In the present case the prosecution neither filed a complaint alleging the more serious offenses nor offered all the evidence to support them.   Petitioner, without notice before the preliminary examination, lacked knowledge of those charges, the ability to fully prepare for them and was effectively denied the right to present a defense.   To permit a second hearing to correct either an error in judgment or an initial decision not to pursue the heightened charges would not comport with the meaning of “minor omission” as contained in section 995a, subdivision (b).

Undoubtedly, proof of a defendant's age will not always be of such major consequence that a remand pursuant to section 995a is required.6  However, where the defense is without notice the prosecution intends to allege crimes where petitioner's age is an element and no evidence is even presented as to his or her age, the error cannot be considered minor.

The alternative writ is discharged.   Let a peremptory writ of mandate issue directing the superior court to rule on the motion to set aside the information accordingly.

FOOTNOTES

1.   All statutory references are to the Penal Code unless otherwise stated.

2.   Section 288a, subdivision (b)(2) states:“(a) Oral copulation is the act of copulating the mouth of one person with the sexual organ or anus of another person.  [¶] (2) Except as provided in Section 288, any person over the age of 21 years who participates in an act of oral copulation with another person who is under 16 years of age shall be guilty of a felony.”

3.   Section 286, subdivision (b)(2) states:“(a) Sodomy is sexual conduct consisting of contact between the penis of one person and the anus of another person.  [¶] (2) Except as provided in Section 288, any person over the age of 21 years who participates in an act of sodomy with another person who is under 16 years of age shall be guilty of a felony.”
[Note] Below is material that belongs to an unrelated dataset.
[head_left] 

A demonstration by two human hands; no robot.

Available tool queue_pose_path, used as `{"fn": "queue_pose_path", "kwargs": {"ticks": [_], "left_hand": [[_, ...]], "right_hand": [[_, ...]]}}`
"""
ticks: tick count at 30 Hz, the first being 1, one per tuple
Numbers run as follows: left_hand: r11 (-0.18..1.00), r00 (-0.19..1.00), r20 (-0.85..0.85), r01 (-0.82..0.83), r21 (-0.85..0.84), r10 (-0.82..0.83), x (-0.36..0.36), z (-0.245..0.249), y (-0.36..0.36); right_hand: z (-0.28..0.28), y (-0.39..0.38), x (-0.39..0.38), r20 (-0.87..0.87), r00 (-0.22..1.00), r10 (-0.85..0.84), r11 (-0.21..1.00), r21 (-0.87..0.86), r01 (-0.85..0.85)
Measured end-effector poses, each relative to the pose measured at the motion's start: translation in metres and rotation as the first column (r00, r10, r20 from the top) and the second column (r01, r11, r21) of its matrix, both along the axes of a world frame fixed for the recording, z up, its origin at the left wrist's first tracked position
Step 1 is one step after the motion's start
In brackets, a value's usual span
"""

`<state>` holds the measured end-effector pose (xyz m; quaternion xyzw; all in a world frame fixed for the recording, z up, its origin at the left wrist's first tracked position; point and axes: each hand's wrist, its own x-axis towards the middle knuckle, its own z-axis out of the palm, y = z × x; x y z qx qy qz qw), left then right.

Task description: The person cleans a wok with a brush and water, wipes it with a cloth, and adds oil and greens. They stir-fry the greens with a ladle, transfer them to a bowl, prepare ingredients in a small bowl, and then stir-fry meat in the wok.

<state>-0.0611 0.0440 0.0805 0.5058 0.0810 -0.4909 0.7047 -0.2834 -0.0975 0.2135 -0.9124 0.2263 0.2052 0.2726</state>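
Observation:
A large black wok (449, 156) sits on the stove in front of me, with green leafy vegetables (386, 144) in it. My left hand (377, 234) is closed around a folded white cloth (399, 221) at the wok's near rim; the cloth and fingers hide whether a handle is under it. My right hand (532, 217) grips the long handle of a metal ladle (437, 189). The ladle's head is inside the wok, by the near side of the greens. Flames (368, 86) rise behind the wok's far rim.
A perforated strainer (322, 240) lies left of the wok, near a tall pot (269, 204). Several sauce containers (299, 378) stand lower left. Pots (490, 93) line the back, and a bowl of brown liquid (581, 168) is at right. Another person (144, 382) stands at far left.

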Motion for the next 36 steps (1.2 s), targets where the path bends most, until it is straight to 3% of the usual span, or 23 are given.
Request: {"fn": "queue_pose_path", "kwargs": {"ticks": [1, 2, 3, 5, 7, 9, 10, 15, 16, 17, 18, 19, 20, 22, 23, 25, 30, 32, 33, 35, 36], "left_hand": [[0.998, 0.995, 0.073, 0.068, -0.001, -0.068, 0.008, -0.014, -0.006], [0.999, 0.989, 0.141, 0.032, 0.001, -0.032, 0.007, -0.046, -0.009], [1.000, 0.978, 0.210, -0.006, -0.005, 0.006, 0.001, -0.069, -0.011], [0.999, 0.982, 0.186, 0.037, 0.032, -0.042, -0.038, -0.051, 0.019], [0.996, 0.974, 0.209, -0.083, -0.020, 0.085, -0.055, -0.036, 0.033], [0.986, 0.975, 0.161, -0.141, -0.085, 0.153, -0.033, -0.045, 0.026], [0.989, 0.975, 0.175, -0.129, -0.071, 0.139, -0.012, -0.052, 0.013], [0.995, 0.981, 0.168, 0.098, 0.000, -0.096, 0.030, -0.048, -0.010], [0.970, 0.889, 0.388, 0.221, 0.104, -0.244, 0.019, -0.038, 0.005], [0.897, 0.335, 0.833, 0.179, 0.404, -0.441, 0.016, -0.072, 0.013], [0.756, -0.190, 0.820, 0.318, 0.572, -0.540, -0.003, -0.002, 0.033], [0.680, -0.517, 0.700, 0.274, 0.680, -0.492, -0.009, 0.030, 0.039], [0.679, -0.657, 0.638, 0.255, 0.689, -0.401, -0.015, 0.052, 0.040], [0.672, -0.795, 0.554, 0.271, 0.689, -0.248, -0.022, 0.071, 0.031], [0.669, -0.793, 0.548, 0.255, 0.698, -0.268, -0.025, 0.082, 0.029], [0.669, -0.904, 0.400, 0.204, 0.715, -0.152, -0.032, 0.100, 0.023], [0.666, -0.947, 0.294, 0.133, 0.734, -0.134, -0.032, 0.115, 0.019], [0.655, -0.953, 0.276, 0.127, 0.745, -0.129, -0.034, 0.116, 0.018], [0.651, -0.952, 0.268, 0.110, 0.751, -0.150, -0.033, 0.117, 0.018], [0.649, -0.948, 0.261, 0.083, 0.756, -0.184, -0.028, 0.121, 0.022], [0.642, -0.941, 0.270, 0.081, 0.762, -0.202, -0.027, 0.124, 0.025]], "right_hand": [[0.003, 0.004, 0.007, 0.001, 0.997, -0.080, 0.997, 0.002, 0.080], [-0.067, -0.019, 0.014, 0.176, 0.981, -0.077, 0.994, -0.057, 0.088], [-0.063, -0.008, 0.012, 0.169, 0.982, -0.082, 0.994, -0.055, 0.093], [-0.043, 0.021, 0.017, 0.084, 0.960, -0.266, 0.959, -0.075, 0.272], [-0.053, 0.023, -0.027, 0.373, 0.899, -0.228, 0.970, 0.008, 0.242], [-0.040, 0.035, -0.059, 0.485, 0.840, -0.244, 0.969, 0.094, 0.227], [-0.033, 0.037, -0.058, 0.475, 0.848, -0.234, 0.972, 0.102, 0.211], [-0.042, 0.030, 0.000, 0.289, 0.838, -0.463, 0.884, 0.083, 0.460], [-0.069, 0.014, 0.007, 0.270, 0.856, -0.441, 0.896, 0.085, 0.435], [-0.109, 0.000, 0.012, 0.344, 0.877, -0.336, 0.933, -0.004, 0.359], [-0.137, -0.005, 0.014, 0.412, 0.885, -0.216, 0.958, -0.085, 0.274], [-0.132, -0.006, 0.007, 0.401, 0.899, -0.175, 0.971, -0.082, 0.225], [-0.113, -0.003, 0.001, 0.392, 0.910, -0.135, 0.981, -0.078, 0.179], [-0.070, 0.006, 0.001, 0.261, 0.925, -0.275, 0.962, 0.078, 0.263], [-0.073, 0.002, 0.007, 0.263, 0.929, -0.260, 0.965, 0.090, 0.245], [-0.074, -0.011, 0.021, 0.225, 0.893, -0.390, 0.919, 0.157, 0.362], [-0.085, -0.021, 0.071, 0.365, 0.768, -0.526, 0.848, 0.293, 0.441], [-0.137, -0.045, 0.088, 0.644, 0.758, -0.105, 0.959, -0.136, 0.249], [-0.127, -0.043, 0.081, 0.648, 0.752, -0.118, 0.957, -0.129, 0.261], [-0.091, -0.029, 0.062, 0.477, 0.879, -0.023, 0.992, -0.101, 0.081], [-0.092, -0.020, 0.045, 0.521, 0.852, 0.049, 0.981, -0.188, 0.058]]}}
4.   Section 995a, subdivision (b) states:“(1) Without setting aside the information, the court may, upon motion of the prosecuting attorney, order further proceedings to correct errors alleged by the defendant if the court finds that such errors are minor errors of omission, ambiguity, or technical defect which can be expeditiously cured or corrected without a rehearing of a substantial portion of the evidence.   The court may remand the cause to the committing magistrate for further proceedings, or if the parties and the court agree, the court may itself sit as a magistrate and conduct further proceedings.   When remanding the cause to the committing magistrate, the court shall state in its remand order which minor errors it finds could be expeditiously cured or corrected.  [¶] (2) Any further proceeding conducted pursuant to this subdivision may include the taking of testimony and shall be deemed to be a part of the preliminary examination.  [¶] (3) The procedure specified in this subdivision may be utilized only once for each information filed.   Any further proceedings conducted pursuant to this subdivision shall not be deemed to extend the time within which a defendant must be brought to trial under Section 1382.”

5.   The significance is in sentencing.   Sections 288a, subdivision (b)(1) and 286, subdivision (b)(1) are alternative felony/misdemeanors, which allow misdemeanor sentencing in the court's discretion.  (§ 17.)   Sections 288a, subdivision (b)(2) and 286, subdivision (b)(2) must be prosecuted and punished as felonies.

6.   An example might be where the defendant claims in superior court the prosecution failed to prove he was not a minor at the time of the offense.

 SONENSHINE, Associate Justice.

WALLIN, Acting P.J., and CROSBY, J., concur.